Après la guerre, le climat politique ne s'améliore pas pour le cinéaste britannique vivant aux Etats-Unis. A l'avant-première de Monsieur Verdoux, en 1947, l'ambiance est tendue, les journalistes attaquent : «Est-il vrai que vous êtes membre d'un consortium du cinéma dont le but est de transférer des films américains en Union soviétique ?» Le ton de la conférence de presse est donné. Dans Time, James Agee sera un des rares à se demander ce que «ressent un artiste qui a offert au monde une telle compréhension des petites gens et qui se retrouve méprisé par des personnes se félicitant de "vivre dans un pays libre", alors qu'elles sont légions à vouloir lui dicter ce qu'il doit faire».

Pendant le maccarthysme, Chaplin sera à nouveau soupçonné de communisme.
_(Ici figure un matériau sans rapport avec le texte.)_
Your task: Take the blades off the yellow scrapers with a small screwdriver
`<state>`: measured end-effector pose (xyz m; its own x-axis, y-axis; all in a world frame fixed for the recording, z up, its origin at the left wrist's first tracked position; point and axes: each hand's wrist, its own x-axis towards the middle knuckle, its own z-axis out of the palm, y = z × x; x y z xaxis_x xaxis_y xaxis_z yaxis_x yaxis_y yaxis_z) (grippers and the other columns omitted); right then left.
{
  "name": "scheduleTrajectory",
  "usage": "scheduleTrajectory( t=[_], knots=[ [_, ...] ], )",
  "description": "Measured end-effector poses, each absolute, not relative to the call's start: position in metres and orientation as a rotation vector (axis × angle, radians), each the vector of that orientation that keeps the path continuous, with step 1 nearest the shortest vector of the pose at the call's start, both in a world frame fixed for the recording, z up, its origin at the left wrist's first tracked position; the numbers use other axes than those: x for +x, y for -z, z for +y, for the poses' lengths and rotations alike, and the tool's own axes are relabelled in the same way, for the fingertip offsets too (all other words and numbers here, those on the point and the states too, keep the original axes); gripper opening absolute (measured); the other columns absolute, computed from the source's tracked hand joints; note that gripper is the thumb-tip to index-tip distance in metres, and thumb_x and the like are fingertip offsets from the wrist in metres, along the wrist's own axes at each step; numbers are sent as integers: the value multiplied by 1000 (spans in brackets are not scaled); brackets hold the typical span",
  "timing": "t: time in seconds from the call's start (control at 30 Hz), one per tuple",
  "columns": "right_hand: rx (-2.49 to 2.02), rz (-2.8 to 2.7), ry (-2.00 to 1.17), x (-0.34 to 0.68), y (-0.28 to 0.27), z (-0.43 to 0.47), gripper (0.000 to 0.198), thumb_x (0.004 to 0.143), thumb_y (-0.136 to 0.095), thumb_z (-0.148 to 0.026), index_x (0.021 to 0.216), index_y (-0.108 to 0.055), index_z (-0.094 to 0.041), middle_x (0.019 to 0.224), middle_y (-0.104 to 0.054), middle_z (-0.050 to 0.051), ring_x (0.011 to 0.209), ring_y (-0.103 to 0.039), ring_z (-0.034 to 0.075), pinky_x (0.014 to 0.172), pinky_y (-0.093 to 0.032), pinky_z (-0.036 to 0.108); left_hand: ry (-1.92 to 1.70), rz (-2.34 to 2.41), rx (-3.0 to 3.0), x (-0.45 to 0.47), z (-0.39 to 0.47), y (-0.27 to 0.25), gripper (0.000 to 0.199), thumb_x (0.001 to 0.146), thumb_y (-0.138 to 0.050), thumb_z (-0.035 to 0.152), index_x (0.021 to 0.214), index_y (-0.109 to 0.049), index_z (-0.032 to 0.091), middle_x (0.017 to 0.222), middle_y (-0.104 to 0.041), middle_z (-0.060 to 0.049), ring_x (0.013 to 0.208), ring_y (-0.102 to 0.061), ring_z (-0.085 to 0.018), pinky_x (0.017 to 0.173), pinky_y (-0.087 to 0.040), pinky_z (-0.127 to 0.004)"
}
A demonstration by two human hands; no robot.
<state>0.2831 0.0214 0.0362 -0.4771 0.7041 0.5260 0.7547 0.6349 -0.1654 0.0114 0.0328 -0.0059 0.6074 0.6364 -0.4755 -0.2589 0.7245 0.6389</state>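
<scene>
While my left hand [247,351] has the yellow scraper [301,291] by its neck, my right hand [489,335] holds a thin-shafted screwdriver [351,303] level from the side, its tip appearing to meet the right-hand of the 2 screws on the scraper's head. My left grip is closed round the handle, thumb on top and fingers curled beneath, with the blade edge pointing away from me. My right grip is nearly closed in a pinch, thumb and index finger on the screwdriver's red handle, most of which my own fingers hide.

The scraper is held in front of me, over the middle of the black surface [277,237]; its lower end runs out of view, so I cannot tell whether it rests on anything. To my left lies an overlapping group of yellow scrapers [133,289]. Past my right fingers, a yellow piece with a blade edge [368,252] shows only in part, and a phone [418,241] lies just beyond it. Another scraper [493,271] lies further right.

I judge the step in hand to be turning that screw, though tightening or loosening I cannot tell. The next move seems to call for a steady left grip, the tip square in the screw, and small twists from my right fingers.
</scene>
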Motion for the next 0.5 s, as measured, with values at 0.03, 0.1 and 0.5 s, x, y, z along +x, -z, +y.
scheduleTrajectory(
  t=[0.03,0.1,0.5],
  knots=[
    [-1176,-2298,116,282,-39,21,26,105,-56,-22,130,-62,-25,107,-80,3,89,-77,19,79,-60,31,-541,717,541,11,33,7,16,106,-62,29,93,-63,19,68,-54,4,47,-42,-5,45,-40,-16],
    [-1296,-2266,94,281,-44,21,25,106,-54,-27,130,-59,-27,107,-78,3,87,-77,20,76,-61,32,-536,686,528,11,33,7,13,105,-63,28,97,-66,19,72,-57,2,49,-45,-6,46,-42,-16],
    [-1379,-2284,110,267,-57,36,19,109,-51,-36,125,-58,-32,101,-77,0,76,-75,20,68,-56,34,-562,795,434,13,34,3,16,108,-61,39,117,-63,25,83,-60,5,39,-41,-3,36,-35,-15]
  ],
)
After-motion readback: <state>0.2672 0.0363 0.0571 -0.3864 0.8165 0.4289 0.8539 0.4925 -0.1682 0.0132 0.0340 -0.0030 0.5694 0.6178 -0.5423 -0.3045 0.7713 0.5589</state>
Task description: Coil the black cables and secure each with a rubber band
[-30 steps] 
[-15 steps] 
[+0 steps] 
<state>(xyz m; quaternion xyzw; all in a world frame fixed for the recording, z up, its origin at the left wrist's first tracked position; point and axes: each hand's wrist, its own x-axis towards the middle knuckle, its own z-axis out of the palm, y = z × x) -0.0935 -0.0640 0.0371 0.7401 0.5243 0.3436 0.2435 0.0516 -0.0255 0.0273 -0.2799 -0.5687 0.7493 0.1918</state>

Il finira par quitter les Etats-Unis.

Le livre est aussi bien sûr très riche en photos et en textes sur les relations du cinéaste avec les femmes. Maîtresses ou épouses, c'étaient quasiment toutes des actrices (Edna Purviance, Mildred Harris, Lita Grey...) comme permettent de le vérifier les nombreuses pages people qui lui sont consacrées dans les journaux américains dès les années 20. Il y a des témoignages formidables, comme celui de Paulette Goddard se préparant à jouer dans les Temps modernes : «Je suis allée me faire coiffer : le résultat était magnifique. Charlie m'a dit : "Ça ne va pas du tout, chérie." Il a pris un seau d'eau et me l'a vidé sur la tête. J'en ai eu le coeur brisé et j'ai pleuré, pleuré, pleuré. C'est ainsi que ma coiffure a vu le jour.» Ou l'histoire de la rencontre avec Oona O'Neill. Elle a 18 ans et lui 54, ils se marient en 1943. «J'avais enfin une épouse, pas une jeune fille cherchant à faire carrière.» Ils auront huit enfants.

Keaton. Dans ce livre qui est comme un dossier sur le processus de création («Je ne connais rien à l'écriture, autrement dit aux mots qui ne s'accompagnent pas d'actions. Quand j'écris, je pense invariablement à la pantomime et je la mets en mots. Le mouvement, c'est la pensée libérée.») et la construction d'une oeuvre, certaines pièces sont particulièrement émouvantes. Les photos sur le travail avec Buster Keaton dans les Feux de la rampe (1952), par exemple. Tous deux ont une longue carrière derrière eux et une admiration réciproque. Une comédienne remarque qu'elle n'a jamais vu Chaplin aussi intense que lorsqu'il répète avec Keaton. A la sortie des Lumières de la ville, en 1931, Chaplin avait écrit : «Le but de toute histoire est d'exprimer la beauté de l'existence, en en condensant les points d'orgue dans le dessein de distraire. Car après tout, nous ne cherchons rien d'autre que la beauté dans la vie, que ce soit dans le rire ou dans les larmes.»